EXERCISE REQUIREMENTS:
Go over the entries below line by line, copying each one that contains the word "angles".

(SOURCE DATA Opens)

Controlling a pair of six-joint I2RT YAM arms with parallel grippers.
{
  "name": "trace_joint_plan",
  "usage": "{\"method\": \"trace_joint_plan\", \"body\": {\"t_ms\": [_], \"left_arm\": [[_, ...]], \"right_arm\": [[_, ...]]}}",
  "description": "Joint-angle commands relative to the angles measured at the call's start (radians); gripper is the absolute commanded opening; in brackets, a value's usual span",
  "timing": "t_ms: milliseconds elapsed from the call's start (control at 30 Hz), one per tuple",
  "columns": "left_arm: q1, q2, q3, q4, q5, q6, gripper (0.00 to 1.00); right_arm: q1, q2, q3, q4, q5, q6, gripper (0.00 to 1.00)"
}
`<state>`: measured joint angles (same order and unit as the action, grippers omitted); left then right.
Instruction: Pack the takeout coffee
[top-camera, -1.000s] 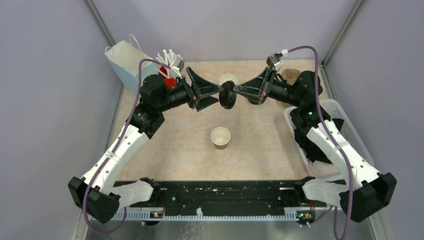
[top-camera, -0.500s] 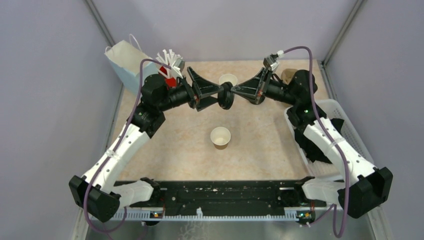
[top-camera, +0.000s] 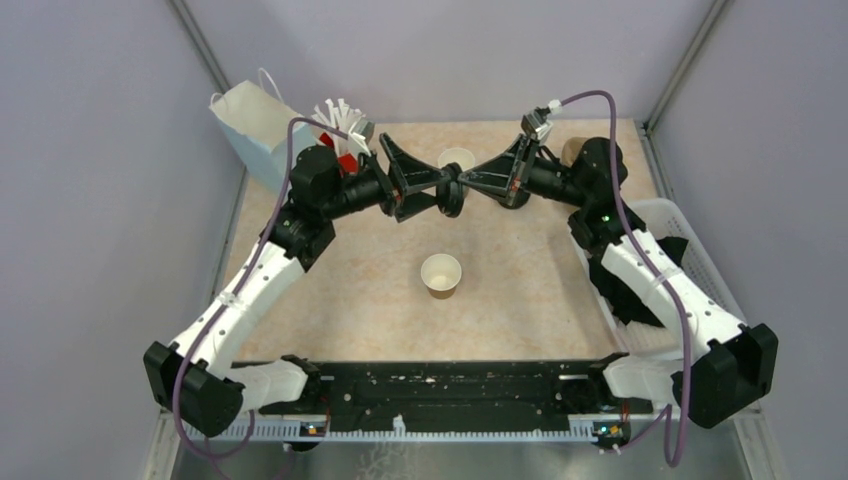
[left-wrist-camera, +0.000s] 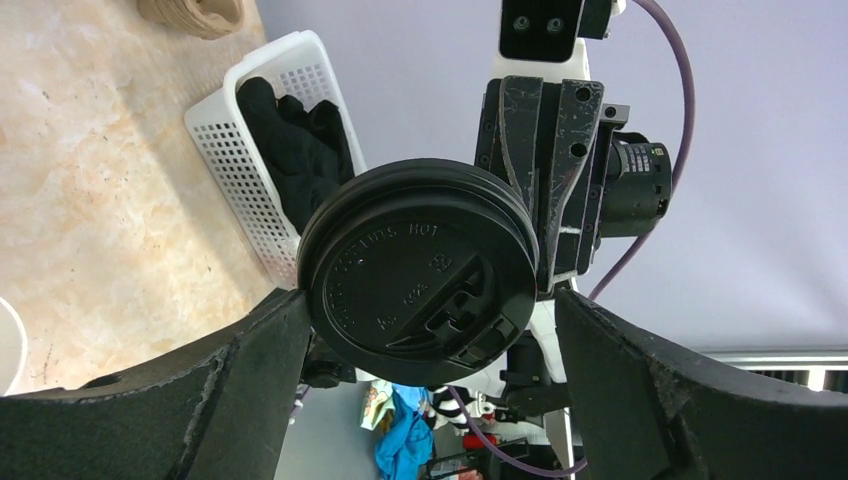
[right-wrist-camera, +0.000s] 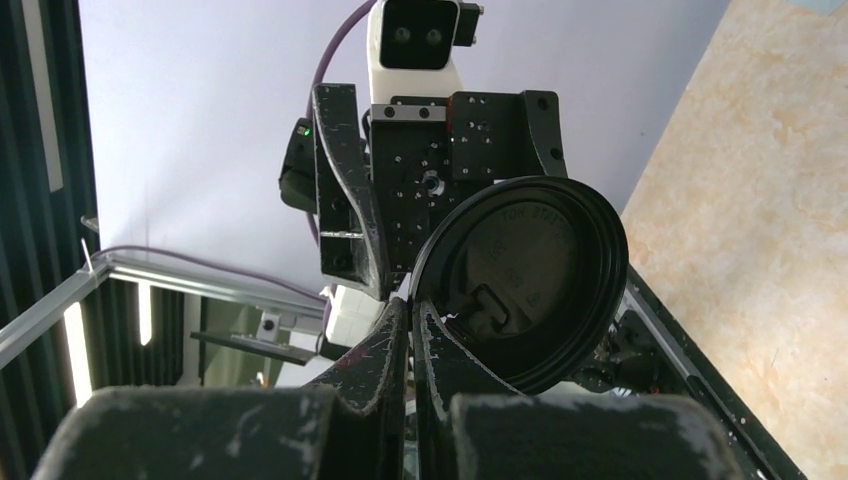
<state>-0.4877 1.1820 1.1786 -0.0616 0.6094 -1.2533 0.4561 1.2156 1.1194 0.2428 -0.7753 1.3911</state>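
Observation:
A round black lid hangs in the air above the back middle of the table. My right gripper is shut on its rim, fingers pinched together beside the lid. My left gripper is open, its fingers on either side of the lid; the left finger is at its edge and the right finger stands apart from it. A lidless brown cup with a white inside stands at the table's middle. A second open cup stands behind the grippers.
A white basket of black lids sits at the right, also in the left wrist view. A stack of brown cups is back right. A red cup of white straws and a light blue paper bag are back left.
Both grippers and the lid have shifted slightly toward the back of the table. The right gripper stays shut on the lid and the left stays open around it.

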Motion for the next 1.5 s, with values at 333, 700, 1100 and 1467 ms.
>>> {"method": "trace_joint_plan", "body": {"t_ms": [333,700,1100,1467], "left_arm": [[-0.005,0.040,0.070,0.017,0.003,0.021,0.92],[-0.014,0.061,0.087,-0.006,-0.009,0.023,0.88],[-0.016,0.067,0.092,-0.022,-0.018,0.034,0.76],[-0.016,0.062,0.089,-0.067,-0.038,0.070,0.74]], "right_arm": [[0.013,0.012,0.011,0.008,-0.011,-0.031,0.00],[0.015,0.017,0.031,-0.036,-0.010,-0.065,0.00],[0.015,0.025,0.051,-0.089,-0.012,-0.104,0.00],[0.012,0.024,0.098,-0.228,0.008,-0.206,0.37]]}}
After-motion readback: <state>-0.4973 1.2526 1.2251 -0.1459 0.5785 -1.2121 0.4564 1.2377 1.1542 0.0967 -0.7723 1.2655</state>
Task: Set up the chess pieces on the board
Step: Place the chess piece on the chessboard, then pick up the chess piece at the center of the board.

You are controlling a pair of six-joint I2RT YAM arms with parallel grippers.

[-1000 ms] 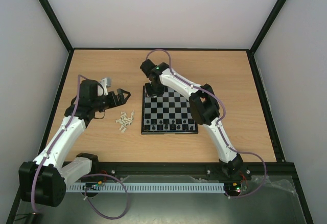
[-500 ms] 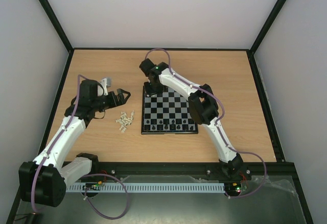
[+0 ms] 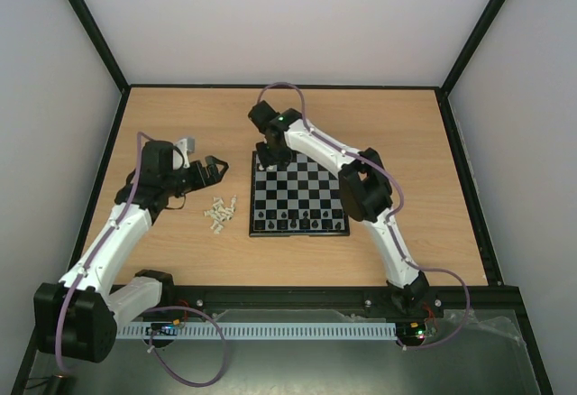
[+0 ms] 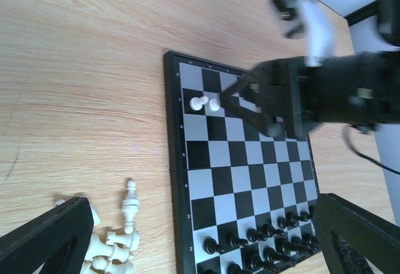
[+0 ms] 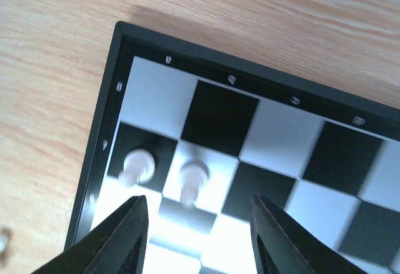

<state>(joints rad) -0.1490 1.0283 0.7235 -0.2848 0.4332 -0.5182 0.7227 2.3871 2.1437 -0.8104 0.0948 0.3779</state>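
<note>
On the surface (image 3: 180, 251) the board (image 3: 299, 198) lies centre frame, where the right pincer (image 5: 197, 221), shut a second ago, now stands apart over a pawn (image 5: 193, 183) at its upper-left corner, probably placed, while the left pincer (image 3: 215, 170) gapes near the white heap (image 3: 219, 214).

We count two arms, the left arm (image 3: 113, 233) and the right arm (image 3: 317, 150), each with white link shells and black joint housings. A mauve cable (image 3: 281, 88) loops along each. A green light (image 3: 279, 123) glows on the right one. The left end effector (image 3: 216, 170) and the right end effector (image 3: 268, 163) have matte black, wedge-shaped fingers (image 5: 119, 239).
</note>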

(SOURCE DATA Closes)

OUTPUT BELOW:
  "description": "Joint-angle commands relative to the angles measured at the call's start (radians); gripper is the absolute commanded opening; in brackets, a value's usual span",
`<state>`: measured joint angles (same order and unit as the action, grippers omitted); left then right.

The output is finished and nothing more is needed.